Hacımustafaoğulları, evden oğullarıyla çıkarak önce mahallelerindeki polis karakolu ve daha sonra Kurtköy Jandarma Komutanlığına gitmişti. Olayın ne olduğunu anlayamayan asker, polis ve jandarmalara “Bu bir darbe girişimidir. Paralel ihanet çetesi şu anda vatana ihanet içerisindedir. Millet sizden bu gece görev bekliyor. Bunlara karşı en acımasız şekilde görevinizi yerine getirmeniz gerekir. Bu konuda aman gevşeklik göstermeyin. Karşı koymazsanız siz de suç işlemiş sayılırsınız” diyerek ilk adımı atmıştı. Daha sonra çocuklarıyla birlikte askeri kışlanın yolunu tutmuştu.
Kışlaya yaklaştığında kışla içindeki tankların ışıklarını ve dışarıya doğru seyir halinde olduklarını, Balıkesir Caddesi'nin 3 tank ile kapatıldığını ve silahlı askerlerin atış vaziyeti aldığını görmüştü. Aracını orada park ederek askerlere hitaben “yaptıklarının yanlış olduğunu, milletin tanklarının, silahının millete doğrultulamayacağını söylüyordu. Eski bir asker olması nedeniyle onları büyük ölçüde ikna da etmişti. Bu olayın görüntülerini şu linkten siz de izleyebilirsiniz: (https://www.youtube.com/watch?v=ZbQCK7Q-ydI)
İşte darbenin önlenmesinde yaşanan süreçte kahramanlık öykülerinden sadece bir tanesi budur. Daha nice hikâye 250’den fazla şehit verme pahasına gerçekleşmiş Fetocu kamikaze darbe sona ermişti.

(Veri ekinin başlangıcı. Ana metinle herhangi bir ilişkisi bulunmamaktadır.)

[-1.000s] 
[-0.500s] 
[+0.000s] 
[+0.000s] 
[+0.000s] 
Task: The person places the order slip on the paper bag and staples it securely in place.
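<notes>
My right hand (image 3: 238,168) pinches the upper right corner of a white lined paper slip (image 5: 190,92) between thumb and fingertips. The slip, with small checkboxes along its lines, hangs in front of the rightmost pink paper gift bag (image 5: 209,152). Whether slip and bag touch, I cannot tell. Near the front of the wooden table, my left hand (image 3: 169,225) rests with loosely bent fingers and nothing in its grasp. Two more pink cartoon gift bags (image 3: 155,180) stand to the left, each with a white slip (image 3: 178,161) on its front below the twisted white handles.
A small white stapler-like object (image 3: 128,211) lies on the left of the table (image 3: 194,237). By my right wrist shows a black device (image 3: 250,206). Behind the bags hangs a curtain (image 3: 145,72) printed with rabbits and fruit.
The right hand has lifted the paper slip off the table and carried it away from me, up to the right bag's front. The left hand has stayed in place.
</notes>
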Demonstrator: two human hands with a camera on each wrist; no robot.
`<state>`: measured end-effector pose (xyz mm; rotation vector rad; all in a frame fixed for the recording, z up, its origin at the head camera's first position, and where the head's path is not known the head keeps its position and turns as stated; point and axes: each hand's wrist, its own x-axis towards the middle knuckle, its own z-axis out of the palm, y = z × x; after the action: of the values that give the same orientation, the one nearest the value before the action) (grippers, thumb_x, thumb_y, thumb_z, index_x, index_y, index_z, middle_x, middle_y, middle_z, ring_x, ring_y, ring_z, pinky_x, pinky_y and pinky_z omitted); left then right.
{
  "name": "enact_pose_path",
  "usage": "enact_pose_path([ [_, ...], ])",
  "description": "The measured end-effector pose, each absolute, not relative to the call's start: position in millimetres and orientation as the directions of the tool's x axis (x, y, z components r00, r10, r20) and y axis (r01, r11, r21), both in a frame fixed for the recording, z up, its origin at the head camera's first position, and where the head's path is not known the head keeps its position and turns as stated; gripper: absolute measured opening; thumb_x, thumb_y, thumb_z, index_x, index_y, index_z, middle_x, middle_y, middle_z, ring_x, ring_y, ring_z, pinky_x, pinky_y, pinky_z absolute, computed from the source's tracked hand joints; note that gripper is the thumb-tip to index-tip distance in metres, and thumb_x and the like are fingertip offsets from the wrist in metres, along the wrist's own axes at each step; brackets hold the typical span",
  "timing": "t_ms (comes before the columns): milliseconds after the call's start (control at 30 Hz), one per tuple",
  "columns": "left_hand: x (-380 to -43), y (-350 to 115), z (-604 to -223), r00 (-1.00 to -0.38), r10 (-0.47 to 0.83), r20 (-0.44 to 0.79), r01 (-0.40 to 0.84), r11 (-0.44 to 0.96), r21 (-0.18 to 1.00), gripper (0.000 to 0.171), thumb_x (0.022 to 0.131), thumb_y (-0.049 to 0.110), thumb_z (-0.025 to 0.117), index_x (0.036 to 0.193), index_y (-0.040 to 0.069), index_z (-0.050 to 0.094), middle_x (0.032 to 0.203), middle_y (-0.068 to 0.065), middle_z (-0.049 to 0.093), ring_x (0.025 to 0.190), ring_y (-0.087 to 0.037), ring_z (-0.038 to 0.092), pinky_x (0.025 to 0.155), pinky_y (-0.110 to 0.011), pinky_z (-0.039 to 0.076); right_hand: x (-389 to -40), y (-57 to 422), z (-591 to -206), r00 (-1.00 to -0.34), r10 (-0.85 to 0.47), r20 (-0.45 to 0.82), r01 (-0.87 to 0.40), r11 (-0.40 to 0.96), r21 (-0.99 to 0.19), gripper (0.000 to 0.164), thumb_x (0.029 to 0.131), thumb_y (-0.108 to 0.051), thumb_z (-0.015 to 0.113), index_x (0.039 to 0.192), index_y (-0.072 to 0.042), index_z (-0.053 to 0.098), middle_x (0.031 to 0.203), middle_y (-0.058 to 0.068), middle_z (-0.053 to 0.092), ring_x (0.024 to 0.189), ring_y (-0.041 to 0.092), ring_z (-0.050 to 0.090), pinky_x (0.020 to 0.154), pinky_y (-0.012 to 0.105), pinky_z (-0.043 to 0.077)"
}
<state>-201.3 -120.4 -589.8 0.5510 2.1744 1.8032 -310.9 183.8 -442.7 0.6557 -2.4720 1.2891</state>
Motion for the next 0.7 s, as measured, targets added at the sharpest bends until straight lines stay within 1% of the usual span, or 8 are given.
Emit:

Kaderin cilvesine bakın ki benim gibi askerleri bir darbe olursa bunlar halktan yana olur, halka ateş etmez diyerek ordudan atmışlardı. O yüzden “yılanın başını küçükken ezeceksin” misali 10 bine yakın askeri, başarılarına ve mesleki tecrübelerine bakmadan sırf dindar olması gerekçesi ile ordudan atmışlardı. Fakat darbe esnasında bu askerlerin halkı organize ederek darbeye karşı koyacaklarını hesap edememişti bu darbeci şerefsizler. İşte bu askerlerin meydana getirdiği bir sivil toplum örgütü olan Adaleti Savunanlar Derneği (ASDER), bugün için vardı ve görevini başarılı bir şekilde yaptı. Darbeciler bir daha bu vatanda asla teşebbüs edemeyecekleri bir tokat yiyerek kodese tıkıldılar.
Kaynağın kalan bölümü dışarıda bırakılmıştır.